### WHAT YOU NEED TO DO:
For any picture in the lines below, please leave it out and copy the rest exactly.

### DATA SHOWN:
[Start of section]
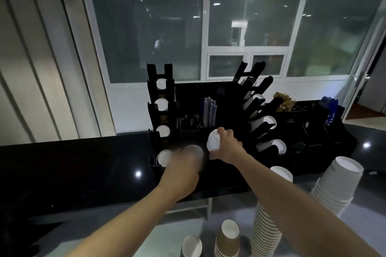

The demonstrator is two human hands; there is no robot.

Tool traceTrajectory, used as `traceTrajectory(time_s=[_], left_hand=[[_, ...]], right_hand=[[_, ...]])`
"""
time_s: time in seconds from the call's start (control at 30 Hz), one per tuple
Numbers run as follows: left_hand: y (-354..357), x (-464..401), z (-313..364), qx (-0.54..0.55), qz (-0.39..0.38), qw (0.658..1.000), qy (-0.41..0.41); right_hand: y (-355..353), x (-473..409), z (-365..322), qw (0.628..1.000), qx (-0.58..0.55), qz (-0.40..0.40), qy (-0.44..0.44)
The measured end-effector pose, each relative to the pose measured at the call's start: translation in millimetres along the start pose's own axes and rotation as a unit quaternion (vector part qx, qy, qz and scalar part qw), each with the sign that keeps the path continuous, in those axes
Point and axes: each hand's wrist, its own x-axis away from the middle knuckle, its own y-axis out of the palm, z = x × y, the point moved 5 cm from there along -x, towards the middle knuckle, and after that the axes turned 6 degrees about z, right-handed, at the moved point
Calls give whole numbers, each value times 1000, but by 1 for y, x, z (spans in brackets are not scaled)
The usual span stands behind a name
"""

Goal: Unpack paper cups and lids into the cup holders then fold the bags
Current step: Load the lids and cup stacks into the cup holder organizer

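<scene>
Head view: both hands work at the black cup holder (208,177) standing on the dark counter (73,173). The right hand (226,145) grips a white paper cup (213,142), fingers curled over its far rim and thumb side under it; the cup lies on its side with its white end facing the camera and its long axis running away into the holder. It sits in the gap between the left column of slots and the right, slanted column, so the right hand is the nearer one to the slanted slots (265,123), which lie just to its right and above. The left hand (183,165) is motion-blurred; it appears to close round a second cup (195,151), just right of the lowest left-column slot (164,157), but the finger spread cannot be read. That slot lies just to the left of the hand, so seating the cup there likely calls for a short leftward push along the cup's axis. More stock waits near the camera: a tall ribbed stack (265,233), a leaning white stack (338,183) and brown cups (227,238). No bags are visible.
</scene>
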Motion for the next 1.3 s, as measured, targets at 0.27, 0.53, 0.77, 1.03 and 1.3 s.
traceTrajectory(time_s=[0.27,0.53,0.77,1.03,1.3], left_hand=[[15,-2,-11,5,50,999,13],[22,-6,-13,14,58,998,11],[27,-5,-14,12,42,999,13],[18,-3,-1,33,58,997,37],[11,31,63,152,90,982,69]], right_hand=[[27,-19,6,999,38,3,0],[49,-24,25,992,117,-24,-31],[68,-1,35,993,92,-20,-71],[55,26,24,992,71,25,-98],[26,135,24,975,-37,165,-143]])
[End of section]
### TASK SOLUTION:
The demonstrator is two human hands; there is no robot.

Tool traceTrajectory, used as `traceTrajectory(time_s=[_], left_hand=[[_, ...]], right_hand=[[_, ...]])`
"""
time_s: time in seconds from the call's start (control at 30 Hz), one per tuple
Numbers run as follows: left_hand: y (-354..357), x (-464..401), z (-313..364), qx (-0.54..0.55), qz (-0.39..0.38), qw (0.658..1.000), qy (-0.41..0.41); right_hand: y (-355..353), x (-473..409), z (-365..322), qw (0.628..1.000), qx (-0.58..0.55), qz (-0.40..0.40), qy (-0.44..0.44)
The measured end-effector pose, each relative to the pose measured at the call's start: translation in millimetres along the start pose's own axes and rotation as a unit quaternion (vector part qx, qy, qz and scalar part qw), each with the sign that keeps the path continuous, in those axes
Point and axes: each hand's wrist, its own x-axis away from the middle knuckle, its own y-axis out of the palm, z = x × y, the point moved 5 cm from there along -x, towards the middle knuckle, and after that the axes turned 6 degrees about z, right-handed, at the moved point
Calls give whole numbers, each value times 1000, but by 1 for y, x, z (spans in brackets are not scaled)
The usual span stands behind a name
"""

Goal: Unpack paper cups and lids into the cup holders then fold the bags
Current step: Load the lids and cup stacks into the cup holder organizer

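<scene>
Head view: both hands work at the black cup holder (208,177) standing on the dark counter (73,173). The right hand (226,145) grips a white paper cup (213,142), fingers curled over its far rim and thumb side under it; the cup lies on its side with its white end facing the camera and its long axis running away into the holder. It sits in the gap between the left column of slots and the right, slanted column, so the right hand is the nearer one to the slanted slots (265,123), which lie just to its right and above. The left hand (183,165) is motion-blurred; it appears to close round a second cup (195,151), just right of the lowest left-column slot (164,157), but the finger spread cannot be read. That slot lies just to the left of the hand, so seating the cup there likely calls for a short leftward push along the cup's axis. More stock waits near the camera: a tall ribbed stack (265,233), a leaning white stack (338,183) and brown cups (227,238). No bags are visible.
</scene>
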Motion for the next 1.3 s, as measured, targets at 0.27, 0.53, 0.77, 1.03 and 1.3 s.
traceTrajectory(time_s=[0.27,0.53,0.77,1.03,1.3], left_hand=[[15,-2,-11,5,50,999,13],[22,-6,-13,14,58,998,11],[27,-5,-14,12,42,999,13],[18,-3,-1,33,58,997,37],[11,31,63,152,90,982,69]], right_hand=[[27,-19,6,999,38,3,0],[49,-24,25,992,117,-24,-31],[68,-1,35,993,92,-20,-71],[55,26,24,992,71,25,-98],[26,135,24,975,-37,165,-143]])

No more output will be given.